### Work request
Copy out all the data, word for word.

### Information supplied

----

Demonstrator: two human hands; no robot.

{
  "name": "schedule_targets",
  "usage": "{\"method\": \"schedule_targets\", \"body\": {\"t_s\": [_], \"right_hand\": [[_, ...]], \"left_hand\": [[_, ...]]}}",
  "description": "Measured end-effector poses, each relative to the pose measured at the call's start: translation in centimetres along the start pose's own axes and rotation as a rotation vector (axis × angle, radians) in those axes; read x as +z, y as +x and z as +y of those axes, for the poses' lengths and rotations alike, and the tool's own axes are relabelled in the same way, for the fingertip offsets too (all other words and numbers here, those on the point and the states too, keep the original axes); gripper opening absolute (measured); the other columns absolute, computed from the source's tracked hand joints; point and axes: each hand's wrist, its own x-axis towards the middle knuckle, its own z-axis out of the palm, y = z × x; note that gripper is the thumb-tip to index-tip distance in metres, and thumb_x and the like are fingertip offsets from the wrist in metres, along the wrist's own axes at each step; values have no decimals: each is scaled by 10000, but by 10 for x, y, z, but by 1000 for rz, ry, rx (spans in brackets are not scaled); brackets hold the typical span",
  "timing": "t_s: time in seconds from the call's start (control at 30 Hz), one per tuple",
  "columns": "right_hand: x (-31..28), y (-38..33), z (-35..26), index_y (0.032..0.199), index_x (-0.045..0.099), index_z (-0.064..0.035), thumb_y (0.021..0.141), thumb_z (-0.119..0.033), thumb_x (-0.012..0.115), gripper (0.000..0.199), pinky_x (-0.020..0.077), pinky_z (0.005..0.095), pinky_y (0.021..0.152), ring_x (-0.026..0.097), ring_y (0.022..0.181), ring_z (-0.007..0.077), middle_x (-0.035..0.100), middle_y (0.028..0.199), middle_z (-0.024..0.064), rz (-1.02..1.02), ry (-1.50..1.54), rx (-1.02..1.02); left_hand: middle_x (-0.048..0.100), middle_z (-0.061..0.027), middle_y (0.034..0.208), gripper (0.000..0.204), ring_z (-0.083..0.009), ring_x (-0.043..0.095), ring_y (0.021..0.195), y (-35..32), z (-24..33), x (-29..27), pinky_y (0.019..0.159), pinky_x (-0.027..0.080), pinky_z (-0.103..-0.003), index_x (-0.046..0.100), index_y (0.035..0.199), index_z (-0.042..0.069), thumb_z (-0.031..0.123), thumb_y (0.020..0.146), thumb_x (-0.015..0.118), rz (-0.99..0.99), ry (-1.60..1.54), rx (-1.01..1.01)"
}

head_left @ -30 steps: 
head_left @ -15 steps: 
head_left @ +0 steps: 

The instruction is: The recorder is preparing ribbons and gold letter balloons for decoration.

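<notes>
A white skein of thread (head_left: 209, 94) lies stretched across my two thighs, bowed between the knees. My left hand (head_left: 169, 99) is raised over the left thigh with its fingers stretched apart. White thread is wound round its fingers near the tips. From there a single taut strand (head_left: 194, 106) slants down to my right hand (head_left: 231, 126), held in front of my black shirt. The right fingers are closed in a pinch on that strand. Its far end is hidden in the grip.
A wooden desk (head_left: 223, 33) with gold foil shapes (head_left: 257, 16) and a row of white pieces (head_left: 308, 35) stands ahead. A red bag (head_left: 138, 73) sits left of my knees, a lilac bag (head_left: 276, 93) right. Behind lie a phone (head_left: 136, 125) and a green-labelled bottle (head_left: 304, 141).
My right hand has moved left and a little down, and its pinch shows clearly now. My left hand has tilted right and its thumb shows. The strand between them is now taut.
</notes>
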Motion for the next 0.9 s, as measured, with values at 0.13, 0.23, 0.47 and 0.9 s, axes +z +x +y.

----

### Exercise answer
Demonstrator: two human hands; no robot.

{
  "name": "schedule_targets",
  "usage": "{\"method\": \"schedule_targets\", \"body\": {\"t_s\": [_], \"right_hand\": [[_, ...]], \"left_hand\": [[_, ...]]}}",
  "description": "Measured end-effector poses, each relative to the pose measured at the call's start: translation in centimetres along the start pose's own axes and rotation as a rotation vector (axis × angle, radians) in those axes; read x as +z, y as +x and z as +y of those axes, for the poses' lengths and rotations alike, and the tool's own axes are relabelled in the same way, for the fingertip offsets too (all other words and numbers here, those on the point and the states too, keep the original axes); gripper opening absolute (measured); the other columns absolute, computed from the source's tracked hand joints; point and axes: each hand's wrist, its own x-axis towards the middle knuckle, its own z-axis out of the palm, y = z × x; note that gripper is the thumb-tip to index-tip distance in metres, and thumb_x and the like are fingertip offsets from the wrist in metres, along the wrist's own axes at each step; values have no decimals: each is scaled by 10000, but by 10 for x, y, z, but by 1000 for rz, ry, rx (spans in brackets are not scaled); brackets hold the typical span",
  "timing": "t_s: time in seconds from the call's start (control at 30 Hz), one per tuple",
  "columns": "right_hand: x (-31..28), y (-38..33), z (-35..26), index_y (0.032..0.199), index_x (-0.045..0.099), index_z (-0.064..0.035), thumb_y (0.021..0.141), thumb_z (-0.119..0.033), thumb_x (-0.012..0.115), gripper (0.000..0.199), pinky_x (-0.020..0.077), pinky_z (0.005..0.095), pinky_y (0.021..0.152), ring_x (-0.026..0.097), ring_y (0.022..0.181), ring_z (-0.007..0.077), middle_x (-0.035..0.100), middle_y (0.028..0.199), middle_z (-0.024..0.064), rz (-1.02..1.02), ry (-1.50..1.54), rx (-1.02..1.02); left_hand: middle_x (-0.048..0.100), middle_z (-0.061..0.027), middle_y (0.034..0.208), gripper (0.000..0.204), ring_z (-0.083..0.009), ring_x (-0.043..0.095), ring_y (0.021..0.195), y (-35..32), z (-24..33), x (-29..27), pinky_y (0.019..0.159), pinky_x (-0.027..0.080), pinky_z (-0.103..-0.003), index_x (-0.046..0.100), index_y (0.035..0.199), index_z (-0.042..0.069), thumb_z (-0.031..0.123), thumb_y (0.020..0.146), thumb_x (-0.015..0.118), rz (-0.99..0.99), ry (-1.60..1.54), rx (-1.01..1.01)"
}

head_left @ -30 steps: 
head_left @ -15 steps: 
head_left @ +0 steps: 

The instruction is: The recorder is preparing ribbons and gold letter balloons for decoration.

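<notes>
A white skein of thread (head_left: 209, 94) lies stretched across my two thighs, bowed between the knees. My left hand (head_left: 169, 99) is raised over the left thigh with its fingers stretched apart. White thread is wound round its fingers near the tips. From there a single taut strand (head_left: 194, 106) slants down to my right hand (head_left: 231, 126), held in front of my black shirt. The right fingers are closed in a pinch on that strand. Its far end is hidden in the grip.
A wooden desk (head_left: 223, 33) with gold foil shapes (head_left: 257, 16) and a row of white pieces (head_left: 308, 35) stands ahead. A red bag (head_left: 138, 73) sits left of my knees, a lilac bag (head_left: 276, 93) right. Behind lie a phone (head_left: 136, 125) and a green-labelled bottle (head_left: 304, 141).
My right hand has moved left and a little down, and its pinch shows clearly now. My left hand has tilted right and its thumb shows. The strand between them is now taut.
</notes>
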Motion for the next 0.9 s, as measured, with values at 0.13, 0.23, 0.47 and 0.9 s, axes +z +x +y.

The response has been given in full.